Itulah mengapa mereka mengatur volume musik sekeras-kerasnya.
“Musik keras itu artinya sebuah simbol bahwa selama ini mereka sudah bersuara tapi nggak pernah didengarkan,” tegas Nino.
Dia bilang, budaya yang populer kerap muncul inkonektivitas.
“Kenapa orang suka musik keras? ya mungkin selama ini terlalu sering dibungkam,” tutur akademisi lulusan Universiteit Leiden, Belanda tersebut.
Sehingga, wajar bila terjadi pro dan kontra di kalangan masyarakat karena ini menjadi bagian dari terciptanya konflik horizontal.
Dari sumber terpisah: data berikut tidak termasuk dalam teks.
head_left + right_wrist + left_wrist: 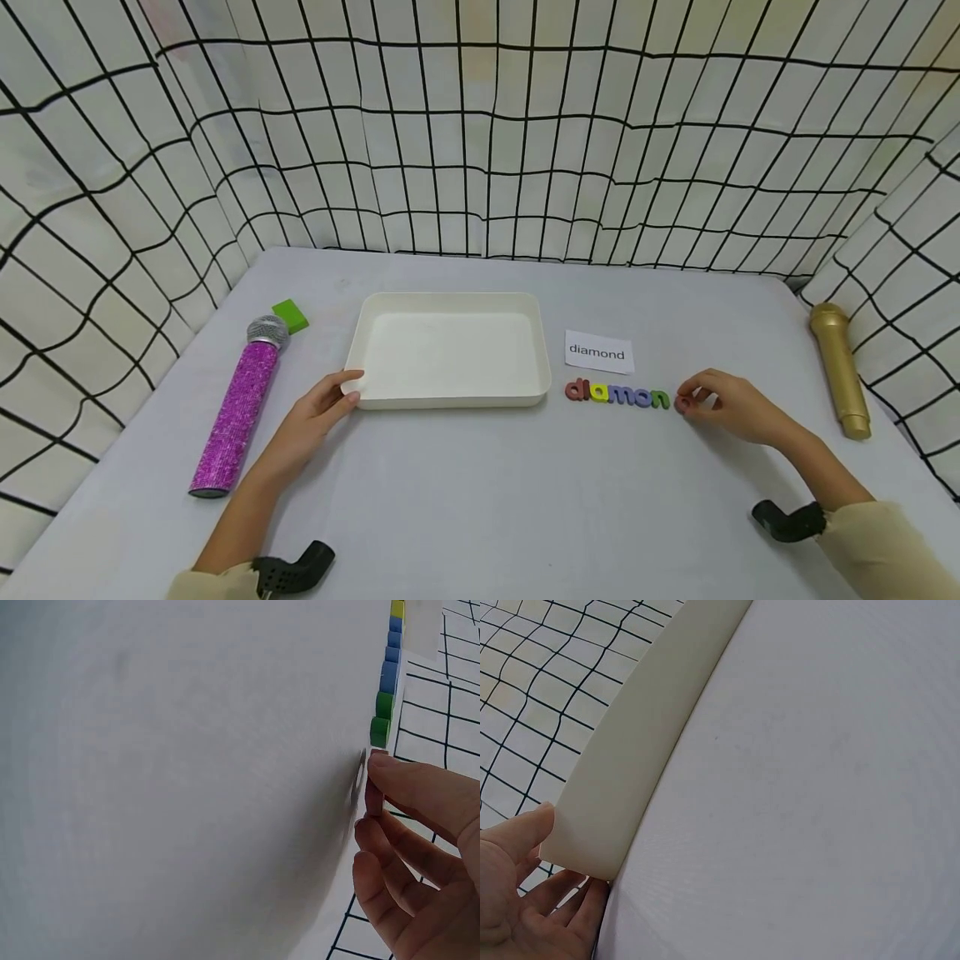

Nino juga menyinggung masalah pop culture yang pernah populer di Indonesia.
Misalnya penyanyi Rhoma Irama menentang goyang ngebor ala Inul Daratista yang dianggap vulgar dan merusak citra musik dangdut.
Lalu, BBC yang pernah melarang perilisan album grup musik The Beatles yaitu A Day In The Life karena dianggap berbau negatif.
“Artinya pola semacam ini selalu terulang,” ujar dia.
Akademisi yang pernah menempuh S3 Institut für Ethnologie, Ruprecht-Karls-di Universität Heidelberg, Jerman tersebut perubahan sound horeg setelah adanya fatwa haram dari MUI Jatim akan bergantung pada selera pasar.
“Apakah pasar masih meminta atau tidak? Kalau masih menerima ya masih jalan. Kalau pasar menolak ya sudah, kukut,” jelasnya.
Nino berharap, pemerintah perlu mendengarkan aspirasi dari pelaku dan penikmat sound horeg.
Sebab, tak dapat dipungkiri, festival sound horeg juga mampu memberikan perputaran ekonomi masyarakat.
“Orang-orang yang selama ini berada dalam kursi-kursi kekuatan perlu mendengarkan suara yang kecil. Jangan sampai suaranya pas sudah gede baru didengarkan,” pungkasnya.